Si parte alle 9.30 per una fatica lunga 265,5 chilometri, con 182 metri di dislivello ad ogni tornata che misura 14,75 chilometri ed un caldo-umido che può incidere sui muscoli. La “Salita dei Mondiali“, la Presa V, si affronta dopo pochi chilometri e può far selezione se affrontata di petto per 18 giri, dopodichè qualche sali-scendi e un lungo tratto di pianura che porta al traguardo. Ma la gara ha uno sviluppo tranquillo, senza sussulti, con il controllo delle nazionali più forti, con un ottimo Bombini bravo a chiudere sul tentativo di Veggerby, McCormack, Van der Velde e Arnaud, e la soluzione finale rimandata agli ultimi due passaggi in salita.

Argentin è marcato stretto da Lemond, e viceversa, ma al penultimo giro forza i tempi scremando in avanti un plotone di tredici unita che andrà a giocarsi la vittoria. Hinault, fuori forma, è già sotto la doccia, così come Vanderaerden su cui il Belgio puntava forte, Moser e Saronni rimangono attardati e l’olandese Van der Velde, che qualche anno dopo rischierà il congelamento sul Gavia innevato del Giro d’Italia 1988, è tra i più brillanti. Zoetemelk, vecchio marpione che a marzo si è imposto alla Tirreno-Adriatico e al Tour de France ha avvicinato la top-ten chiudendo in dodicesima poszione, se ne sta tranquillamente a ruota dei migliori, pronto a piazzare il colpo del k.o.

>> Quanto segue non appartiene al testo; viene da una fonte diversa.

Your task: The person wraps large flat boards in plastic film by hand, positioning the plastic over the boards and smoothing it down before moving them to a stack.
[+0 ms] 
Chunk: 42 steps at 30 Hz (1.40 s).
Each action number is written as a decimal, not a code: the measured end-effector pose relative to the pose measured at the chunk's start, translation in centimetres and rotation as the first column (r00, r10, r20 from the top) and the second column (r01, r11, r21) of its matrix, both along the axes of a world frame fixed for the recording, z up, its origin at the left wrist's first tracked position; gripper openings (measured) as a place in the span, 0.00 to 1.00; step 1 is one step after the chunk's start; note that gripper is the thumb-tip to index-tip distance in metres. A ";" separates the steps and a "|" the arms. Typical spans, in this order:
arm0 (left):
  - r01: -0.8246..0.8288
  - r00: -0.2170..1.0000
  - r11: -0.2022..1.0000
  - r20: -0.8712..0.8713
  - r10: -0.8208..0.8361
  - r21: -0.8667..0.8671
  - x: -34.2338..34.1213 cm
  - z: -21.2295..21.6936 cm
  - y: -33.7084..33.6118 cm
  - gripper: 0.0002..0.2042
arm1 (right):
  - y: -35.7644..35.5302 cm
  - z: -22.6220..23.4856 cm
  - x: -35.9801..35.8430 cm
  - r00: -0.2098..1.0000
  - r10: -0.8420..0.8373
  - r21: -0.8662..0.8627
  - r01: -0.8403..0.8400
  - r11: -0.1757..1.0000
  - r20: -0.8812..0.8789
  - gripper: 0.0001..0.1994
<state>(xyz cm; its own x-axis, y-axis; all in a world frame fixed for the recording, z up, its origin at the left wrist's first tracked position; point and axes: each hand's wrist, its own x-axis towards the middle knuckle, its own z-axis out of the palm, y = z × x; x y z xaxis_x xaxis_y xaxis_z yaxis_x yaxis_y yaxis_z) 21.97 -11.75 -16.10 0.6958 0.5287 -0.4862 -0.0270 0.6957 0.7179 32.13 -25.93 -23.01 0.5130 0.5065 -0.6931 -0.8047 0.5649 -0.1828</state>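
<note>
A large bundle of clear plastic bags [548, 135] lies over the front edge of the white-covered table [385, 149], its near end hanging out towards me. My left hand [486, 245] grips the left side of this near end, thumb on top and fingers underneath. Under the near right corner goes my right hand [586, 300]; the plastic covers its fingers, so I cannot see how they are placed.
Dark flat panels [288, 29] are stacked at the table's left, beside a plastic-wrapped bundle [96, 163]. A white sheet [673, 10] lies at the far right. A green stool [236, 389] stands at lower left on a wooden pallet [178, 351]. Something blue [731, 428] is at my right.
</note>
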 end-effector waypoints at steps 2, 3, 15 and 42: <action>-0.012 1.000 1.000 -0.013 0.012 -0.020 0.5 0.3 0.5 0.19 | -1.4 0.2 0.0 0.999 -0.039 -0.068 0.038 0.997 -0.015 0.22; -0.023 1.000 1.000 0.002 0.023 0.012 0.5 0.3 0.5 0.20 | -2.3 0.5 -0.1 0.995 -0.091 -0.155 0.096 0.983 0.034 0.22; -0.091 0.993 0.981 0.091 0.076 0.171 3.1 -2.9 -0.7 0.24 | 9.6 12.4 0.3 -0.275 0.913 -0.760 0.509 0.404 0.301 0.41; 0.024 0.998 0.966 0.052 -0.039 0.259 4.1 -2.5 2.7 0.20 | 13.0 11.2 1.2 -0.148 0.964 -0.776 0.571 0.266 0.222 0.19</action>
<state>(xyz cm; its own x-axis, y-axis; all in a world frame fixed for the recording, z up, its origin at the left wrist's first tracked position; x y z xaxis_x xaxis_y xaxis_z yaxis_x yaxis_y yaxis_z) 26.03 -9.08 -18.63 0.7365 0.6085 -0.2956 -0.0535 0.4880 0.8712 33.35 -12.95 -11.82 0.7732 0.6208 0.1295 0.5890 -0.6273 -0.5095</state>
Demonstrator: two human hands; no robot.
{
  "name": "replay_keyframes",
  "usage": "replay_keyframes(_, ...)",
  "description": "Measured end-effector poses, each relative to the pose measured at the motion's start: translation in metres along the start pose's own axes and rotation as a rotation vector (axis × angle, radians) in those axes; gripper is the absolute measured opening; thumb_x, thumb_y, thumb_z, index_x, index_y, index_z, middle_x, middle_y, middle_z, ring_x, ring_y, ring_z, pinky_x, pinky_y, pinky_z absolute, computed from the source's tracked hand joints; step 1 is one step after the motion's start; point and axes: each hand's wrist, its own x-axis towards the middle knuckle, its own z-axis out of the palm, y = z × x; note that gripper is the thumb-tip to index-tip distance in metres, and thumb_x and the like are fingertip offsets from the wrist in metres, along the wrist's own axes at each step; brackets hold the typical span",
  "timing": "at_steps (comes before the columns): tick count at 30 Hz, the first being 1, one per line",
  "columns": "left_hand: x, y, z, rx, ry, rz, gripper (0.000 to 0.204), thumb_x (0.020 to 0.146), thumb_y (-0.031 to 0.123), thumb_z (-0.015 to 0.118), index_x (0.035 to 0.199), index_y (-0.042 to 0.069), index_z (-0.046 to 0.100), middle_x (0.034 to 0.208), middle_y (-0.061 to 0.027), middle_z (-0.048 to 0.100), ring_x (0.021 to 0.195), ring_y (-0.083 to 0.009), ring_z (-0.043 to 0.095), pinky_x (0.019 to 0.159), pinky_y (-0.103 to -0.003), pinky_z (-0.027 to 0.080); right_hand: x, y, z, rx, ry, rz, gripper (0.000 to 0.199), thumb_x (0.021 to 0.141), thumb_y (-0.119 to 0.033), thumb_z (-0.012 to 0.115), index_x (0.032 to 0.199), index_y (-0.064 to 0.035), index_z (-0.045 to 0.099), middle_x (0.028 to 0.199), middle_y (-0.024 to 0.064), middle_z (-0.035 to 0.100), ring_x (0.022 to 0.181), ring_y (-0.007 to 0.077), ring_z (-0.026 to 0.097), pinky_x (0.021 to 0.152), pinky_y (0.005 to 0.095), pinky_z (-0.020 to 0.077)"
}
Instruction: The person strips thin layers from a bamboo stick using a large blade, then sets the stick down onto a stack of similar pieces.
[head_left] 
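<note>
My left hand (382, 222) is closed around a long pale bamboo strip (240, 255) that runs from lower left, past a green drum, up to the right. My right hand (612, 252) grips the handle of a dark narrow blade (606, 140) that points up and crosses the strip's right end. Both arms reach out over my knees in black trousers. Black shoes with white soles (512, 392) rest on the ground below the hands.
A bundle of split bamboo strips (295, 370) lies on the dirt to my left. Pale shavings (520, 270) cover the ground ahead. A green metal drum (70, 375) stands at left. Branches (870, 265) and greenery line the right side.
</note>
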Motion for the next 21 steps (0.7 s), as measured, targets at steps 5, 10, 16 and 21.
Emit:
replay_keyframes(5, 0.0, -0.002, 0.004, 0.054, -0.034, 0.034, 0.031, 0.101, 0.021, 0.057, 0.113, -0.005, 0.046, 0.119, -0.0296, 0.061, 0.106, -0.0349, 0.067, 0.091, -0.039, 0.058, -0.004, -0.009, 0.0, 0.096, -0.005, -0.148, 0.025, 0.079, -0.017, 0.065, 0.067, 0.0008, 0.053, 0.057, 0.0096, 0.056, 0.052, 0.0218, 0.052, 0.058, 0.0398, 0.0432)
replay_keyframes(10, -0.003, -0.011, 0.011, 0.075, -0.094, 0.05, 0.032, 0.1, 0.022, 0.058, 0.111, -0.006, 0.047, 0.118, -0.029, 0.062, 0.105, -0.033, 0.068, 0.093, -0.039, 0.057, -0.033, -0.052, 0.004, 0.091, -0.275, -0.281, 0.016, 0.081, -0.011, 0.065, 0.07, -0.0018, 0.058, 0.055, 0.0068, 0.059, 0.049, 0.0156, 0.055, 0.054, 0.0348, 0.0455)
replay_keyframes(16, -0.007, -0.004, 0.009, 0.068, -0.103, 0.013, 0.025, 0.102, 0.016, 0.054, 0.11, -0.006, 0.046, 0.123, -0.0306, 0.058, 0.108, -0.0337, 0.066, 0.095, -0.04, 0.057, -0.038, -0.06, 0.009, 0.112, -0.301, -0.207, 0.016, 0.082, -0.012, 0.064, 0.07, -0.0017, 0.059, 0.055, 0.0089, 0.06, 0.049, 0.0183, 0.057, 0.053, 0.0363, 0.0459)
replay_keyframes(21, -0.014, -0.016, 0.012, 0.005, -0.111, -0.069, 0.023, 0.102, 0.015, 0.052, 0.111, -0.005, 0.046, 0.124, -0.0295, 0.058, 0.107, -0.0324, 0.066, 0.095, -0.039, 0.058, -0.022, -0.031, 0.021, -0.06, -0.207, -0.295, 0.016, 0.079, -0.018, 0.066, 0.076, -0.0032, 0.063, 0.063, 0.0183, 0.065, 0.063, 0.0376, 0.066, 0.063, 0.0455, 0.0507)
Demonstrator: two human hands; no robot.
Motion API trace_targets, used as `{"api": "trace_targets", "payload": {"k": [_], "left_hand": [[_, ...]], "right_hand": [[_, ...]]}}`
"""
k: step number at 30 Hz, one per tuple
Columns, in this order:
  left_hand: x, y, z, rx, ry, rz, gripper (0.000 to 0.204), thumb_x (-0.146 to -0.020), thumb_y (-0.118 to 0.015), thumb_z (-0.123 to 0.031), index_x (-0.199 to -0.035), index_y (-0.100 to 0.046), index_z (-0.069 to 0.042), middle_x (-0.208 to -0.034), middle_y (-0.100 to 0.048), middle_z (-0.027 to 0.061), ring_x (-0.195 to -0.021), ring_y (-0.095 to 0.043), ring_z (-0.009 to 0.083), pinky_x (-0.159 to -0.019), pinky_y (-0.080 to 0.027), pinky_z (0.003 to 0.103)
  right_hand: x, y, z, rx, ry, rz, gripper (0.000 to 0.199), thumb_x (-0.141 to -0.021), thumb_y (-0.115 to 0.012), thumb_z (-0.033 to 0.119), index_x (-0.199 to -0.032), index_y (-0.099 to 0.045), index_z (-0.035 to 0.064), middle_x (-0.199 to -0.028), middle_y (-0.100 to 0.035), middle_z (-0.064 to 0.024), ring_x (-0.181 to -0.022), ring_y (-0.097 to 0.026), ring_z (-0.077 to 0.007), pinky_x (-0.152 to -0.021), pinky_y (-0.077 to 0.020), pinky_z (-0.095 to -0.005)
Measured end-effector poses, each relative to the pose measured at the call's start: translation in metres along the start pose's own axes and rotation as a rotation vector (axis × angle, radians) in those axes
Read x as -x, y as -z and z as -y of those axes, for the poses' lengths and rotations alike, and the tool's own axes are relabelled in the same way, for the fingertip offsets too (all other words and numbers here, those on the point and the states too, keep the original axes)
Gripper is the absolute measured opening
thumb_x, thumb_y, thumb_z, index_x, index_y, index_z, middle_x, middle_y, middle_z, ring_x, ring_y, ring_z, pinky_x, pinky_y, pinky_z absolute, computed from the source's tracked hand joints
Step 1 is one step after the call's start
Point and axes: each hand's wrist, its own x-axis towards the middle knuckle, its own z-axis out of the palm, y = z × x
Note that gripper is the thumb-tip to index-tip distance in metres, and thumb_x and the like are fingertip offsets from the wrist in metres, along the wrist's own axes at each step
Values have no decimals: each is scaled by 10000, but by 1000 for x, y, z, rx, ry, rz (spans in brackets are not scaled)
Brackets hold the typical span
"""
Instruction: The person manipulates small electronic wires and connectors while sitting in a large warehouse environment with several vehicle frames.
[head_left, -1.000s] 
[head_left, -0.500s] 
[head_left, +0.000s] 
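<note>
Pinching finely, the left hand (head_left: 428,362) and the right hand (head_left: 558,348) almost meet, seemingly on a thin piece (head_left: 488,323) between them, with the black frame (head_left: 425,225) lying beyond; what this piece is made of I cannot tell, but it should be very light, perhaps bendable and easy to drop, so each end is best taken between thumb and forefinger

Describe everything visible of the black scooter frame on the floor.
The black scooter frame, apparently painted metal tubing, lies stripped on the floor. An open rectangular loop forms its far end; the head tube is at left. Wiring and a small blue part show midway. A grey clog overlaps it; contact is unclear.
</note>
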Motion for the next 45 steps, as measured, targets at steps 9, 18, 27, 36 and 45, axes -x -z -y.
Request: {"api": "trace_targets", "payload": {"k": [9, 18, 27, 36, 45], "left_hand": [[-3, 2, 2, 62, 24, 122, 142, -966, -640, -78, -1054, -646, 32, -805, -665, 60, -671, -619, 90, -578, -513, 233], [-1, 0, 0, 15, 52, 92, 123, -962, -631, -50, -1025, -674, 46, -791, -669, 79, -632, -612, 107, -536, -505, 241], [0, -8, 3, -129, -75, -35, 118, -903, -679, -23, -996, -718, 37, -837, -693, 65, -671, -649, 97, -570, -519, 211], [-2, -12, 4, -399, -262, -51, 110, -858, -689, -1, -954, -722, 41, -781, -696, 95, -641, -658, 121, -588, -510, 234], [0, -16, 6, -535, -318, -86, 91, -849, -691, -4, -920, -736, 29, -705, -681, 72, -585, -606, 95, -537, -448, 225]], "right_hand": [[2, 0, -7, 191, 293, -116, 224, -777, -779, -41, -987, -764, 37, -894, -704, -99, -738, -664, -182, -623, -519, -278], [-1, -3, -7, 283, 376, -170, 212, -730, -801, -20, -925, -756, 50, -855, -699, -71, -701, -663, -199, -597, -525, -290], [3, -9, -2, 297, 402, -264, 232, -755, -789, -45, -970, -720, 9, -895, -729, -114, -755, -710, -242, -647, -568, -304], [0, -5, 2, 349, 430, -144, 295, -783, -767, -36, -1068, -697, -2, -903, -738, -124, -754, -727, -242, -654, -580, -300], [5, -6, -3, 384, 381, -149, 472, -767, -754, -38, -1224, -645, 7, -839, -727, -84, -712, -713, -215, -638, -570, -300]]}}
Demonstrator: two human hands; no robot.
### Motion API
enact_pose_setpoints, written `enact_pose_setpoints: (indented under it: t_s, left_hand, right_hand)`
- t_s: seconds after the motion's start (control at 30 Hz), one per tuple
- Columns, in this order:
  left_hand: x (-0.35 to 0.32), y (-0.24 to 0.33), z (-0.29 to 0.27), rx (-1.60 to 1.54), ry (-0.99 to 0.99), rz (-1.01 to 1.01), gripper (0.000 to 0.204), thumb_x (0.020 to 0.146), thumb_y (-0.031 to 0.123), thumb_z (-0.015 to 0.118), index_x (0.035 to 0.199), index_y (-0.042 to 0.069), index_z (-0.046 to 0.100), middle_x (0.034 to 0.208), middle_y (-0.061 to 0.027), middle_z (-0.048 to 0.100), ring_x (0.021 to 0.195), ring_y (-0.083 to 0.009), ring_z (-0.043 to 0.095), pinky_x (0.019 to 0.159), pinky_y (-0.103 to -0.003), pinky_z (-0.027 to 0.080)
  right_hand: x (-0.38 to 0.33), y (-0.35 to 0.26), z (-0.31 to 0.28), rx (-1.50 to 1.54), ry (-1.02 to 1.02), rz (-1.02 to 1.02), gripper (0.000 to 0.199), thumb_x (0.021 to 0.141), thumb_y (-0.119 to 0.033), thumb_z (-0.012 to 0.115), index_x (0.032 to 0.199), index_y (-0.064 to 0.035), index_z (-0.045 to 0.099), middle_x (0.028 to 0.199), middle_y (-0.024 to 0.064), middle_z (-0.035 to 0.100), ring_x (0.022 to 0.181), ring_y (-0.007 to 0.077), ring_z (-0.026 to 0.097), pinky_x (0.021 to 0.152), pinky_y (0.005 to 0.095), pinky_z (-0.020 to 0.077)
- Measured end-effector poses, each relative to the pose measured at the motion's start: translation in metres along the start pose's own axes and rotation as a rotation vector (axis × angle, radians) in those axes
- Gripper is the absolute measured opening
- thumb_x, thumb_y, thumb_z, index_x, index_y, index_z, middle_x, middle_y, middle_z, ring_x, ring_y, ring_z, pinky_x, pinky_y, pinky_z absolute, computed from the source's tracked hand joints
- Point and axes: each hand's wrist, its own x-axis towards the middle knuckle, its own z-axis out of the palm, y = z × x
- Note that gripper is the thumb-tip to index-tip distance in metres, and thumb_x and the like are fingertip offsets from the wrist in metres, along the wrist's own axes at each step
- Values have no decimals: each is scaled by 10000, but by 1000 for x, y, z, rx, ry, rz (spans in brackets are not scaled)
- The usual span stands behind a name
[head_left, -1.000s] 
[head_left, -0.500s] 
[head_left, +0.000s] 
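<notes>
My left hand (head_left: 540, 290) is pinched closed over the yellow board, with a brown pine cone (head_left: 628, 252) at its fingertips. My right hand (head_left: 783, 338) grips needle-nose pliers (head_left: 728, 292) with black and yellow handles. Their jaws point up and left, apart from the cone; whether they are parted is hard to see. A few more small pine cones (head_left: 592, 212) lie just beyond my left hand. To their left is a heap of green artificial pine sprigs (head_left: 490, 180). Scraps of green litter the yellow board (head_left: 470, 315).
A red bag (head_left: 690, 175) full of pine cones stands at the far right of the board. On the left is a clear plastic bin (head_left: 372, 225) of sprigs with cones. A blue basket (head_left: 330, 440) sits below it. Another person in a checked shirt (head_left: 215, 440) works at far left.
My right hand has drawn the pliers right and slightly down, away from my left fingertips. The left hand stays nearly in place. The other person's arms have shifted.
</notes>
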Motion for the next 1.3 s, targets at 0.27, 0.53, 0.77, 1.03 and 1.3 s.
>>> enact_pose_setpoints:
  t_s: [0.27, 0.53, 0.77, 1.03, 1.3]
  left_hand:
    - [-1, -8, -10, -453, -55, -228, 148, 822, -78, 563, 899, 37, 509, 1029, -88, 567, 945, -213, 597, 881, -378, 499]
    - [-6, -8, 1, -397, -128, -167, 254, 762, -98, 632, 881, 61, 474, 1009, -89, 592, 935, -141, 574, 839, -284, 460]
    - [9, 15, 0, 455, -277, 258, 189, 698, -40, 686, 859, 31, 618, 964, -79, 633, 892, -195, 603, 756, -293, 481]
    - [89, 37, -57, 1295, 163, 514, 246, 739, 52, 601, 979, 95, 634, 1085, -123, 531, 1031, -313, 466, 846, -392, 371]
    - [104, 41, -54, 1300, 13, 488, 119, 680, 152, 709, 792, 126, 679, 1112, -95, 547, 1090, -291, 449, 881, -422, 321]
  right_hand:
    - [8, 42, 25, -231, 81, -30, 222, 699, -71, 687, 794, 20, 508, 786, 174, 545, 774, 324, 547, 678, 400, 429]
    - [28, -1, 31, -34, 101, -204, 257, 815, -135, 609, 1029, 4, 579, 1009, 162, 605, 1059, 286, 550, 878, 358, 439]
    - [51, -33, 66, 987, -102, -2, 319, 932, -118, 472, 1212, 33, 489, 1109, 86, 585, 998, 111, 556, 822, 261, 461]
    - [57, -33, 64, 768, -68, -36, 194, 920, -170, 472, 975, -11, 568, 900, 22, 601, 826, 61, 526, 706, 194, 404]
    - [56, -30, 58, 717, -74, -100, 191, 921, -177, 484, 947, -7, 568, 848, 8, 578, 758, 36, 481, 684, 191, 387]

All’ultimo giro ci prova l’irlandese Roche in discesa ma il drappello dei primi rintuzza il suo attacco, Argentin, Lemond e Kelly si guardono e così, a due chilometri dal traguardo, a Bavaria, Zoetemelk ha l’astuzia di partire in contropiede con un allungo perentorio. Corti, già secondo nel 1984, prova ad accodarsi ma non ci riesce, l’olandese spinge senza mai voltarsi indietro e d’esperienza va a prendersi la maglia arcobaleno alla bella età di quasi 39 primavere. Argentin, stanco e in preda allo sconforto, si fa beffare in volata da Lemond e chiude sul terzo gradino del podio, per il soffio di 3secondi, e a distanza di anni rimane la sua delusione più grande anche se 12 mesi dopo si prenderà una sonora rivincita a Colorado Springs.

Sul pennone più alto del Montello sventola la bandiera arancio-bianco-blu dell’Olanda e il buon Joop Zoetemelk, il matusa del gruppo, nel 1985 è il suo profeta.